> _Your assignment_
Produce all the records again exactly as they stand.

> _Source information_
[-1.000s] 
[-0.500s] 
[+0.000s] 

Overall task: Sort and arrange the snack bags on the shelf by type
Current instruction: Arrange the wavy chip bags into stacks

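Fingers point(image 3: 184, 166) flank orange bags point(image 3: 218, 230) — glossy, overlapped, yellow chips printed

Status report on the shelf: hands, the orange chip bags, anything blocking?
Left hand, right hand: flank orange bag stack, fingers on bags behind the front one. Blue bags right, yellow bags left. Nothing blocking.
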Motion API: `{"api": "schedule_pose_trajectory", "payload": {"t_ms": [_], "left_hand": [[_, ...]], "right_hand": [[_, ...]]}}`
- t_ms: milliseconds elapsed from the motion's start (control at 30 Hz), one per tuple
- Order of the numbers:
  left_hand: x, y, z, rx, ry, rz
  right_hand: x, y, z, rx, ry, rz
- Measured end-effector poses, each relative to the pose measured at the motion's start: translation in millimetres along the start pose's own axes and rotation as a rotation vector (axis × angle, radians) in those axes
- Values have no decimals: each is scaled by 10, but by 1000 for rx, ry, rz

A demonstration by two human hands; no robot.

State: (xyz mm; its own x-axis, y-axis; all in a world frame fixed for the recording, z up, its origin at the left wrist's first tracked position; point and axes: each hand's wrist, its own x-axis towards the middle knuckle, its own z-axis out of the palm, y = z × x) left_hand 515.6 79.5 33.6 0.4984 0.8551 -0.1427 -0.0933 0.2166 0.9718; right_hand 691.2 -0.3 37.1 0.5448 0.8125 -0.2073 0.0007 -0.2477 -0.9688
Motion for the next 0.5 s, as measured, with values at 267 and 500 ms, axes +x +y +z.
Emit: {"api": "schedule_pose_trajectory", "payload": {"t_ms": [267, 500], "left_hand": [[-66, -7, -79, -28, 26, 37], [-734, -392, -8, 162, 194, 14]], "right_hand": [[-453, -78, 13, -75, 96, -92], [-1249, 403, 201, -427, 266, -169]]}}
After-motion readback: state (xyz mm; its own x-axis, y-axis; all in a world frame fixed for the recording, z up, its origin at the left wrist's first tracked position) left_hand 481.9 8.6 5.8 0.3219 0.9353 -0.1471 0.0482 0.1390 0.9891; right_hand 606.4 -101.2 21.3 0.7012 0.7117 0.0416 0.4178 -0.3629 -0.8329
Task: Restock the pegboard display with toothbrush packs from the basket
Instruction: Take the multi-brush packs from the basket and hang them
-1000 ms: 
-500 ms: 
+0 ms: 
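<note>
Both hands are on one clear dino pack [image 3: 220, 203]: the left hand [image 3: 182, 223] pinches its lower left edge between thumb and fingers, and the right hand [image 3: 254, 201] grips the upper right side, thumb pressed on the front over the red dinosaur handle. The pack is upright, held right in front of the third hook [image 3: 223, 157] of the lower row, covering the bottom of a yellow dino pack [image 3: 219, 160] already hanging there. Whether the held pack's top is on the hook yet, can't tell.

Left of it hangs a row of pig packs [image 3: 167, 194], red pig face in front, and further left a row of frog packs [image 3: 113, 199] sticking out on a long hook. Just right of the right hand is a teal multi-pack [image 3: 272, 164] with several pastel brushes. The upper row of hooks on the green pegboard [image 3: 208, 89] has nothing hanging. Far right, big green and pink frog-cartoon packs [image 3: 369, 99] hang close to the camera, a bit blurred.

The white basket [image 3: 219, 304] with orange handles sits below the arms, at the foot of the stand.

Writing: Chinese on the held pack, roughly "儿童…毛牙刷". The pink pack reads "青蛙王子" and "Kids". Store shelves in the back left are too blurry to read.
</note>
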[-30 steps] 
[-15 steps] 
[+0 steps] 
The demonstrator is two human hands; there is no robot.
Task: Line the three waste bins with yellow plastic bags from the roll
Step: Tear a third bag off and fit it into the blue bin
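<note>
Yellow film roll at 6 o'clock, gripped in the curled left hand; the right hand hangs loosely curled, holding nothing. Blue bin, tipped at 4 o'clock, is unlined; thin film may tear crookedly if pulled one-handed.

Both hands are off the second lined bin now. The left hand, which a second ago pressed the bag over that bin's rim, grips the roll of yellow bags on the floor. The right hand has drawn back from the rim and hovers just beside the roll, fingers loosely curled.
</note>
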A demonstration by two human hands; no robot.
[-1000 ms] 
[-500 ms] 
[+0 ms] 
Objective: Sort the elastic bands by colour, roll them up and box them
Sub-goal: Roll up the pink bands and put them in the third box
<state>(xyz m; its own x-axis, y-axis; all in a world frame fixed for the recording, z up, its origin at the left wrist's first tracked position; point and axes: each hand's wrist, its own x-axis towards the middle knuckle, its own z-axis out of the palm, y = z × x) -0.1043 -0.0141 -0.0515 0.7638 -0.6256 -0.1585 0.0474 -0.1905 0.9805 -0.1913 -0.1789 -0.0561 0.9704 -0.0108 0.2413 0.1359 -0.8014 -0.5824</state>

> _Response below_
[-1.000s] 
[-0.500s] 
[+0.000s] 

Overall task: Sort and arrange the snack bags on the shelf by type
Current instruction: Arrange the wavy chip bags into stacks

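Fingers point(image 3: 184, 166) flank orange bags point(image 3: 218, 230) — glossy, overlapped, yellow chips printed

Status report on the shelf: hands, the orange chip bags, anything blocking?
Left hand, right hand: flank orange bag stack, fingers on bags behind the front one. Blue bags right, yellow bags left. Nothing blocking.
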Motion API: `{"api": "schedule_pose_trajectory", "payload": {"t_ms": [_], "left_hand": [[_, ...]], "right_hand": [[_, ...]]}}`
- t_ms: milliseconds elapsed from the motion's start (control at 30 Hz), one per tuple
- Order of the numbers:
  left_hand: x, y, z, rx, ry, rz
  right_hand: x, y, z, rx, ry, rz
- Measured end-effector poses, each relative to the pose measured at the motion's start: translation in millimetres along the start pose's own axes and rotation as a rotation vector (axis × angle, radians) in those axes
- Values have no decimals: each is scaled by 10, but by 1000 for rx, ry, rz

A demonstration by two human hands; no robot.

State: (xyz mm; its own x-axis, y-axis; all in a world frame fixed for the recording, z up, its origin at the left wrist's first tracked position; point and axes: each hand's wrist, its own x-axis towards the middle knuckle, its own z-axis out of the palm, y = z × x) left_hand 515.6 79.5 33.6 0.4984 0.8551 -0.1427 -0.0933 0.2166 0.9718; right_hand 691.2 -0.3 37.1 0.5448 0.8125 -0.2073 0.0007 -0.2477 -0.9688
Motion for the next 0.5 s, as measured, with values at 267 and 500 ms, axes +x +y +z.
Emit: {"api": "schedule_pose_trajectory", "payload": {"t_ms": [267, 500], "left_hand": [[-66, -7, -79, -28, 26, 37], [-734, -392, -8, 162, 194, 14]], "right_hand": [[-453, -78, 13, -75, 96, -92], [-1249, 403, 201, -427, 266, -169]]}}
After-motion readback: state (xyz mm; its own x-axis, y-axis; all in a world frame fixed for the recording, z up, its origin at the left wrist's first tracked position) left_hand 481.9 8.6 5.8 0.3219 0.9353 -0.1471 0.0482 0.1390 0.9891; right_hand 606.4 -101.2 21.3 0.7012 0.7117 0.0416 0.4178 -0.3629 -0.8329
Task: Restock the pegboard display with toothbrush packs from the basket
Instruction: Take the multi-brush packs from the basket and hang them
-1000 ms: 
-500 ms: 
+0 ms: 
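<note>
Both hands are on one clear dino pack [image 3: 220, 203]: the left hand [image 3: 182, 223] pinches its lower left edge between thumb and fingers, and the right hand [image 3: 254, 201] grips the upper right side, thumb pressed on the front over the red dinosaur handle. The pack is upright, held right in front of the third hook [image 3: 223, 157] of the lower row, covering the bottom of a yellow dino pack [image 3: 219, 160] already hanging there. Whether the held pack's top is on the hook yet, can't tell.

Left of it hangs a row of pig packs [image 3: 167, 194], red pig face in front, and further left a row of frog packs [image 3: 113, 199] sticking out on a long hook. Just right of the right hand is a teal multi-pack [image 3: 272, 164] with several pastel brushes. The upper row of hooks on the green pegboard [image 3: 208, 89] has nothing hanging. Far right, big green and pink frog-cartoon packs [image 3: 369, 99] hang close to the camera, a bit blurred.

The white basket [image 3: 219, 304] with orange handles sits below the arms, at the foot of the stand.

Writing: Chinese on the held pack, roughly "儿童…毛牙刷". The pink pack reads "青蛙王子" and "Kids". Store shelves in the back left are too blurry to read.
</note>
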[-30 steps] 
[-15 steps] 
[+0 steps] 
The demonstrator is two human hands; there is no robot.
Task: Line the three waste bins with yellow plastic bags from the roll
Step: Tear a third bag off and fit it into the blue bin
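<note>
Yellow film roll at 6 o'clock, gripped in the curled left hand; the right hand hangs loosely curled, holding nothing. Blue bin, tipped at 4 o'clock, is unlined; thin film may tear crookedly if pulled one-handed.

Both hands are off the second lined bin now. The left hand, which a second ago pressed the bag over that bin's rim, grips the roll of yellow bags on the floor. The right hand has drawn back from the rim and hovers just beside the roll, fingers loosely curled.
</note>
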A demonstration by two human hands; no robot.
[-1000 ms] 
[-500 ms] 
[+0 ms] 
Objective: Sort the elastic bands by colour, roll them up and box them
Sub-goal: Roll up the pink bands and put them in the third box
<state>(xyz m; its own x-axis, y-axis; all in a world frame fixed for the recording, z up, its origin at the left wrist's first tracked position; point and axes: each hand's wrist, its own x-axis towards the middle knuckle, its own z-axis out of the palm, y = z × x) -0.1043 -0.0141 -0.0515 0.7638 -0.6256 -0.1585 0.0474 -0.1905 0.9805 -0.1913 -0.1789 -0.0561 0.9704 -0.0108 0.2413 0.1359 -0.8014 -0.5824</state>

The response is finished, and the exercise is complete.